The Pyralidae, commonly called pyralid moths, snout moths or grass moths, are a family of Lepidoptera in the ditrysian superfamily Pyraloidea. In many (particularly older) classifications, the grass moths (Crambidae) are included in the Pyralidae as a subfamily, making the combined group one of the largest families in the Lepidoptera. The latest review by Eugene G. Munroe and Maria Alma Solis retain the Crambidae as a full family of Pyraloidea.

The wingspans for small and medium-sized species are usually between 9 and 37 mm with variable morphological features.

It is a diverse group, with more than 6,000 species described worldwide, and more than 600 species in America north of Mexico, comprising the third largest moth family in North America. At least 42 species have been recorded from North Dakota in the subfamilies of Pyralidae.

==Relationship with humans==
Most of these small moths are inconspicuous. Many are economically important pests, including waxworms, which are the caterpillar larvae of the greater (Galleria mellonella) and lesser (Achroia grisella) wax moths (subfamily Galleriinae). They are natively pests of beehives, but are bred indoors in enormous numbers as live food for small reptile and bird pets and similar animals. They are also used as fishing bait for trout fishing.
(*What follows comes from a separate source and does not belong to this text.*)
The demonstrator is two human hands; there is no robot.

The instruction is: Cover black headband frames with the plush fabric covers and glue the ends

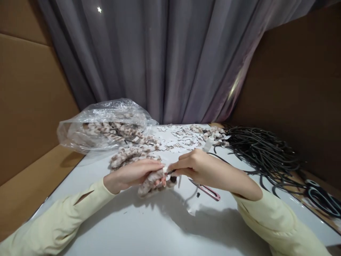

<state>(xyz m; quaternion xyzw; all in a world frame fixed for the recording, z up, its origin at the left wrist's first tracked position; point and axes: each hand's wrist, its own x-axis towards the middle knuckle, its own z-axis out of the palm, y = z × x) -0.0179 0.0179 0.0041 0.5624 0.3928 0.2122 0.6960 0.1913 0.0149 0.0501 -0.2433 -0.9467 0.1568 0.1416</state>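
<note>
My left hand (138, 172) is closed round a fluffy brown-and-white strip (149, 183), whose pale end points to the right. At that end, the pinched fingers of my right hand (189, 164) hold the tip of a thin black cord (171, 172). The two hands almost meet above the middle of the white table (144, 227). Just below my right hand lies a pink cutter (209, 192), with a small black scrap (198, 195) beside it. Whether the cord touches the strip's end is too small to tell.
A clear plastic bag (106, 124) of fluffy strips stands at the back left, with more strips (130, 154) before it. Paper scraps (181, 137), a small bottle (209, 143) and black cords (261, 149) lie behind. Scissors (322, 199) are far right. Cardboard walls flank the table.
</note>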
Other notable snout moth pests relevant for their larval hosts include:
- Alligatorweed stem borer (Arcola malloi: Phycitinae) - biological control of alligator weed (Alternanthera philoxeroides).
- Almond moth (Cadra cautella: Phycitinae) - pest of stored cereals and dry fruit; now introduced almost worldwide.
- Cacao moth, tobacco moth, warehouse moth (Ephestia elutella: Phycitinae) - pest of stored dry vegetable products; Europe, introduced to some other regions (e.g. Australia).
- Dried fruit moth (Cadra calidella: Phycitinae)
- Etiella behrii (Phycitinae) - pest of stored legumes; Southeast Asia and Australia
- "Flour moths" - pests of stored grains, spices, flour, and similar dry vegetable products; now introduced almost worldwide.
  - Indian mealmoth (Plodia interpunctella: Phycitinae)
  - Mediterranean flour moth, Indian flour moth (Ephestia kuehniella: Phycitinae)
- Grease moth (Aglossa pinguinalis: Pyralinae) - pest of suet and other oily food.
- Lesser cornstalk borer (Elasmopalpus lignosellus: Phycitinae) - stalk pest of corn (Zea mays); tropical and subtropical Americas, introduced to the Hawaiian Islands.
- Locust bean moth (Ectomyelois ceratoniae: Phycitinae)
- Mahogany webworm (Macalla thyrsisalis: Epipaschiinae) - defoliator pest of mahogany trees (Swietenia); Neotropics.
- Meal moth (Pyralis farinalis: Pyralinae) - pest of stored grain, flour and other cereals; now introduced almost worldwide.
- Pear fruit borer (Pempelia heringii: Phycitinae) - pest of apple and pear fruits; East Asia, introduced to the Hawaiian Islands.
- Pine webworm (Pococera robustella: Epipaschiinae) - defoliator pest of pines (Pinus); North America east of Great Lakes region.
- Raisin moth (Cadra figulilella: Phycitinae) - pests of stored dry fruit; now introduced almost worldwide.
- Rice moth (Corcyra cephalonica: Galleriinae) - pest of stored grain, flour and other cereals.
- South American cactus moth (Cactoblastis cactorum: Phycitinae) - biological control of prickly pears (Opuntia).
- Southern pine coneworm, "pitch moth" (Dioryctria amatella: Phycitinae) - cone and shoot pest of pines (Pinus); southern North America.
- Stored nut moth (Paralipsa gularis: Galleriinae) - pest of stored nuts and drupes; Southeast Asia, introduced to Western Europe.
- Sunflower moth (Homoeosoma nebulella: Phycitinae) - pest of sunflower seeds; Europe and surrounding regions.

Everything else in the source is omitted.